Plt Dinas Olah Raga Dan Pariwisata Mustari Mula disela- sela kegiatan kepada media mengatakan kegiatan pembemtukan Forum ini merupakan ide dari Bidang Usaha Dispar yang didalamnya ada kemitraan lembaga , dimana dalam mengembangkan kepariwisataan harus melibatkan semua multi stecholder baik pemerintah , masyarakat , pelaku dan penggiat wisata . Asosiasi yang telah dibentuk ini nantinya akan menjadi mitra Dinas Pariwisata dalam mengembangkan wisata di kab Polman , dan Asosiasi ini nantinya harus dapat membaca gejolak permasalahan maju atau mundurnya suatu objek wisata di Polman , pihak Pariwisata dalam hal ini Bidang Usaha juga telah mempasilitasi kantor Tourishen Information Centher jadi sekretariat bagi Asosiasi yang baru terbentuk beralamat di Sappoang kec Binuang tepatnya berdampingan objek wisata Jembatan Pelangi terang Mustari Mula .

Demgan terbentuknya Asosiasi penggiat Wisata melalui Forum Komuniasi , kami harap perkembangan kepariwisataan di kab Polman akan lebih berkembang dan dapat menambah nilai jual sampai kemanca Negara , terlebih para pelaku usaha , penggiat wisata yang jauh sebelumnya memang telah memiliki Organisasi seperti PHRI , ASITA lanjut Mustari Mula , Dinas Pariwisata menargetkan Istimasi kunjungan wisata di Polman sebanyak 320 wisatawan dan saat ini telah mencapai 310 Senusantara dan kami yakin dapat melampau target terlebih didalam RPJMD Bupati bahwa wisatawan Nusantara 320 dan wisatawan manca negara 90 orang wisatawan jelas Musatari , lebih lanjut Mustari mengatakan Wisata yang paling banyak dikunjungi adalah Wisata Alam jumlah kunjungan meningkat pada saat musim Liburan yakni Liburan Natal dan Tahun Baru , Musim Buah , jelang liburan panjang anak sekolah , , liburan jelan bulan Suci Ramadhan , dan setelah bulan Suci Ramadhan , serta hari libur Nasional .

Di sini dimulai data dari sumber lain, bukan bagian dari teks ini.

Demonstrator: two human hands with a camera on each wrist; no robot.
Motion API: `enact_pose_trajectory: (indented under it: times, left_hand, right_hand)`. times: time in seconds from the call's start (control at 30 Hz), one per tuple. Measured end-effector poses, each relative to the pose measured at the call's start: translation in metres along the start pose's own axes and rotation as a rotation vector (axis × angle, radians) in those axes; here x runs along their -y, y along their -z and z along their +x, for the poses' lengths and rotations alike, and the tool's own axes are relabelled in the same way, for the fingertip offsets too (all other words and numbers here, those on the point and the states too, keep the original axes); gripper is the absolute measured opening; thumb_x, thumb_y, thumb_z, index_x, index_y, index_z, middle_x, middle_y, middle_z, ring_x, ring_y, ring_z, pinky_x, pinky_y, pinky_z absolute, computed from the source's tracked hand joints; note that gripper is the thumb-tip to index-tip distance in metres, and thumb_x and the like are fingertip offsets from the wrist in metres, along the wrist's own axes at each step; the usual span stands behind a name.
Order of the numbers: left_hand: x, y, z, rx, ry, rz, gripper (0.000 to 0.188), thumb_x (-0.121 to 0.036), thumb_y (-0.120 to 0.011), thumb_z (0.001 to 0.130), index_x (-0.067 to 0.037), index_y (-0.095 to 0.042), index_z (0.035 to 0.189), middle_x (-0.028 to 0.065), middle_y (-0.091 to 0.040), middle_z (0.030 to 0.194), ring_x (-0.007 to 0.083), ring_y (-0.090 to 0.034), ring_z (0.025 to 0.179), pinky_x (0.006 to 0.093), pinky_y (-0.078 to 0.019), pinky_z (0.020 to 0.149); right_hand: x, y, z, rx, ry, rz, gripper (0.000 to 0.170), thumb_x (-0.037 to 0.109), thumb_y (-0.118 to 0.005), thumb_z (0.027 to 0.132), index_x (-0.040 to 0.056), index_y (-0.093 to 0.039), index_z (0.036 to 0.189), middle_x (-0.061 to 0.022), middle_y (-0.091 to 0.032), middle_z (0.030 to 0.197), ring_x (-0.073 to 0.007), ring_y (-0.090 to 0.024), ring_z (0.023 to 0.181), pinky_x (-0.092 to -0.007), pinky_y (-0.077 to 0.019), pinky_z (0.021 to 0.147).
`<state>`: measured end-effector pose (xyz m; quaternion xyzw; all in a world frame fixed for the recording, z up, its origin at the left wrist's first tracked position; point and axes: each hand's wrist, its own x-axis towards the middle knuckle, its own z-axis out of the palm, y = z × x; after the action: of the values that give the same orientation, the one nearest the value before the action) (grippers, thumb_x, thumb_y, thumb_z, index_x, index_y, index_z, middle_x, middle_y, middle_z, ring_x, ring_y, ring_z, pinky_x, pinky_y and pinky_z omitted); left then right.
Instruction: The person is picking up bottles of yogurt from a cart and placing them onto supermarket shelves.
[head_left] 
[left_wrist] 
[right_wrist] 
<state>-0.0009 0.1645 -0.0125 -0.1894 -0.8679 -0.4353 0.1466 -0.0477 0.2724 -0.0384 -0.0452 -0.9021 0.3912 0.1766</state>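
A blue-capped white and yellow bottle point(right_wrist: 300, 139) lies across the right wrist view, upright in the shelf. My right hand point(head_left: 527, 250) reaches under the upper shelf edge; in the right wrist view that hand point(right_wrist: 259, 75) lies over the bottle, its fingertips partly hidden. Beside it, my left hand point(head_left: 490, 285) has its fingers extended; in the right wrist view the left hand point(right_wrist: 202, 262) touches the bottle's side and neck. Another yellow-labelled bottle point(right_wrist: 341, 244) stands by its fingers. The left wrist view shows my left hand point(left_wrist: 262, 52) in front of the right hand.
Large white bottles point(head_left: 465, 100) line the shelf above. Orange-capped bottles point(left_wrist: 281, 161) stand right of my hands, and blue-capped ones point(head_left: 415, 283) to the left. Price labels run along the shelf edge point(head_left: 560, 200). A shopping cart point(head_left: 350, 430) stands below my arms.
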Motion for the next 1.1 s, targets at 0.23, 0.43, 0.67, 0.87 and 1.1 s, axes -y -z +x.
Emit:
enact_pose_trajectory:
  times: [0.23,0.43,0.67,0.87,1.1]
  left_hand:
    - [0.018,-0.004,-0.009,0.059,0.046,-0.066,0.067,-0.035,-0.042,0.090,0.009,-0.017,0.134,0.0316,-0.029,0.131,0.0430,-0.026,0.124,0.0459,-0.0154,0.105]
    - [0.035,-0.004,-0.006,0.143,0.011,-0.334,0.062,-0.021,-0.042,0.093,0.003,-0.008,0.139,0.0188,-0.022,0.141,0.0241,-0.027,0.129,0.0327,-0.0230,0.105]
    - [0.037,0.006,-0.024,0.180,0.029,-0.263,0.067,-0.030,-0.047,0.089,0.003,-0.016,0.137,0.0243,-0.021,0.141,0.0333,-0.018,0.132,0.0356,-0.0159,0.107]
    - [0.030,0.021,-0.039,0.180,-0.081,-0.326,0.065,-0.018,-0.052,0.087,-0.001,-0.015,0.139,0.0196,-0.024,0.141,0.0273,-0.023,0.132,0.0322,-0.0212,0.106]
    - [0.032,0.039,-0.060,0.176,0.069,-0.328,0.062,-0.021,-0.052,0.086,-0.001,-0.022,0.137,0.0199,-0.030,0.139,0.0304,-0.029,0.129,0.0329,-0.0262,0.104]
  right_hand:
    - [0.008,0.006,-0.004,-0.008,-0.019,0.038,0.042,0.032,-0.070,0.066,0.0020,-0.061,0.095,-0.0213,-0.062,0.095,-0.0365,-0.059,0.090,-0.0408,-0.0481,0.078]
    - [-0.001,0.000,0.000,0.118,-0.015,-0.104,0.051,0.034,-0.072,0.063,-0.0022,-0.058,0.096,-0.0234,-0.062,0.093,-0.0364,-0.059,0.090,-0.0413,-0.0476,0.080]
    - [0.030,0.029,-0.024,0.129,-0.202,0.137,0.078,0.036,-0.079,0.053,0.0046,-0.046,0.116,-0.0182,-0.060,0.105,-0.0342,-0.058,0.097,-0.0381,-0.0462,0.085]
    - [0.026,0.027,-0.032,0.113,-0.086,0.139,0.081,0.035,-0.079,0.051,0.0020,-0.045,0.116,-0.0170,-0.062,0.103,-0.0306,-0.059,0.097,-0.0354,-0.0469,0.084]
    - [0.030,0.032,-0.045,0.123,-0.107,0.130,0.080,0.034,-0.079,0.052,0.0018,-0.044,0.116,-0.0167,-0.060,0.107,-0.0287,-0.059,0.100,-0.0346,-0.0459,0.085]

” terdapat 8 objek wisata Unggulan dikab Polman yakni Wisata Alam terdapat di kec Binuang , wisata Bahari terdapat di Pantai Pasir Putih , Pantai Palippis dan Pantai Mampie Sahabat penyu , wisata Budaya berupa atraksi seperti Kuda Menari , musik tradisi , pagelaran seni , wisata minat khusus berupa jelajah alam melalui touring , wisata Religi terdapat di Mesjid Lapeo dan Batetangnga sedang wisata Unggulan yang terjual ke manca Negara ada 5 S yakni Sandeq , Sayyang Pattuddu , Sunshet , Sutra dan Situs ” jelas Mustari . Jadi dengan terbentuknya Asosiasi penggiat wisata kedepannya dapat memberikan inopasi -inopasi baru dalam menumbuh kembangkan kepariwisataan , menjadi alat komunikasi kepemerintah tentang sejauh mana kendala dan permasalahan yang ada pada objek – objek wisata , tutup Mustari . (Wahyuni).